Родион. Подозреваемый номер один. Вечно хмурый, настороженный. Полковник в отставке. Частный предприниматель, предприятие которого оказывает консалтинговые услуги. Вот только специалисты в нем числятся весьма специфического профиля.
На втором месте Таська с ее нарастающей обидой. Ее было легко погасить. Пара намеков и ласковых слов, которые не получилось сказать.
Викуша, настороженная, как гюрза на охоте. Красивая. И постоянно требующая внимания к этой своей неземной красоте.
Юрась… Пусть покоится с миром. Похоже, единственный, кого можно вычеркнуть. Он был нормальным человеком, в меру занудным, без меры щедрым. И совершенно бесполезным.
Егор. Замкнутый. Уравновешенный. Влюбленный в Викушу, но тщательно скрывающий эту любовь. Подземный пожар запретной страсти как мотив?
Зоя. Толик.
Саломея, как случайная величина. Она все-таки уснула. Дыхание хриплое, но глубокое и ровное. Жар, правда, держится, зато отеки на руках спадают.

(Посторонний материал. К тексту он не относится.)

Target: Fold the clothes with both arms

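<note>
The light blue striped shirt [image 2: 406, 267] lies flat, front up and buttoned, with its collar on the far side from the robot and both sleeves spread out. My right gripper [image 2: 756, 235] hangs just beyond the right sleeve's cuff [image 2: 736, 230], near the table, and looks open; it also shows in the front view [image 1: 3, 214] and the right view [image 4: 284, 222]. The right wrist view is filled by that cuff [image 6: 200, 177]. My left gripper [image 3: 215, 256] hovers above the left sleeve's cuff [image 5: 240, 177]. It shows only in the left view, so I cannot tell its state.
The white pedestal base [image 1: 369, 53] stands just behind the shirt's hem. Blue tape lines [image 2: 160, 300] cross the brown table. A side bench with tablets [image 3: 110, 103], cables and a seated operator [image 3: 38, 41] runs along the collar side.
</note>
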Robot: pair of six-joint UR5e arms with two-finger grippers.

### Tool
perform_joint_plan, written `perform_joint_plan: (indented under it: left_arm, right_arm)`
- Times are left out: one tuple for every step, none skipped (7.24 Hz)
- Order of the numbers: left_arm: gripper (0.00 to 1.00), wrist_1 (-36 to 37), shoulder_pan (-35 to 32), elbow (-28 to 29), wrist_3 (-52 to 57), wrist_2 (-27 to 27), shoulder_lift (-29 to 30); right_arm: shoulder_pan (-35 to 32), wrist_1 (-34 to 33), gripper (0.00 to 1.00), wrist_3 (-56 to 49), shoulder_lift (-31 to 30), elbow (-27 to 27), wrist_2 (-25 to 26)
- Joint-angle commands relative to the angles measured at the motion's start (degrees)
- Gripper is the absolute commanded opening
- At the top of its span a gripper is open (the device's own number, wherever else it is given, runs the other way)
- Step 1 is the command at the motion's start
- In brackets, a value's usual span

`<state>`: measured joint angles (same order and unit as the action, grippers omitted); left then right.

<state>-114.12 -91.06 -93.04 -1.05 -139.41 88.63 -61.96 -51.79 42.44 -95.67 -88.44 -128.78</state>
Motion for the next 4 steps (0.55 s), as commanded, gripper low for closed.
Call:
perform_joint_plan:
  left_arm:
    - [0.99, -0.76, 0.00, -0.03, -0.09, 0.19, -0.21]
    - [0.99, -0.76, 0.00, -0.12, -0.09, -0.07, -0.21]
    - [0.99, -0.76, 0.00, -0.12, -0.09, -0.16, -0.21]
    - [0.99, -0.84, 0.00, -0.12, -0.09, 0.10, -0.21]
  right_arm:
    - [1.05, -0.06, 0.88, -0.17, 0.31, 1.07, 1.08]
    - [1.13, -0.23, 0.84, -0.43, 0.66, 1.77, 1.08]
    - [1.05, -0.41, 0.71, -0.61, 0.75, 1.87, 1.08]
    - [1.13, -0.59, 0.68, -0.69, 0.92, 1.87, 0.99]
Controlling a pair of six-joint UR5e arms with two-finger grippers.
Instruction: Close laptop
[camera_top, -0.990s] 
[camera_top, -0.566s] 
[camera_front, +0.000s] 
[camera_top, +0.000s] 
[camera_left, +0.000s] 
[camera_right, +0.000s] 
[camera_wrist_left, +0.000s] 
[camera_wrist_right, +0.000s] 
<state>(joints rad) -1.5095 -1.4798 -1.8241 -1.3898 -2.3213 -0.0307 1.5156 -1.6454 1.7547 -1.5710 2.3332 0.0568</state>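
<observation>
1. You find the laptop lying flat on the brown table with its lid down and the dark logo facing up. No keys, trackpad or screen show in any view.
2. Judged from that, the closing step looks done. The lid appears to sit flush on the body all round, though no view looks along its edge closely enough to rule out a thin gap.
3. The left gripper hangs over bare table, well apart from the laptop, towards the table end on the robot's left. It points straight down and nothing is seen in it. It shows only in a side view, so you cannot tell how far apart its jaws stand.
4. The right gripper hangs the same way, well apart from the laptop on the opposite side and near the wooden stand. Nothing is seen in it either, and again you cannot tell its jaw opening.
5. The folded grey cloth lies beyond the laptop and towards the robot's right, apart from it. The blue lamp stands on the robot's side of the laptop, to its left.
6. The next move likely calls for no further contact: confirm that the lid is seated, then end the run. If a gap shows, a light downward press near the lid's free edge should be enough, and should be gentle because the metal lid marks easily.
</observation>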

– Спокойной ночи, – сказал Илья, укладываясь рядом.
Заснуть вряд ли выйдет, с другой стороны, ночь – хорошее время для размышлений.
Ласточкино крыло
О свадьбе еще не сговаривались, но в деревне знали, что вот-вот выпорхнет Тойе-Ласточка из родного гнезда. Матушка ее, поглядывая строже обычного, нет-нет да смахивала тайком слезинку – выросло чадушко. Как ей будет в чужом-то доме, среди новой родни? Отец же все больше хмурился – не по нраву ему был жених, Тойе выбранный. Оно верно – парень статный, собою красивый. Ну и что? С лица воды не пить. Женское сердце – дурное, что птица всполошенная, само не знает, куда летит. И слепит любовь, и оглушает. Вот и не видит Ласточка диковатого блеска в черных очах, нервной жилки на виске и кулаков стиснутых.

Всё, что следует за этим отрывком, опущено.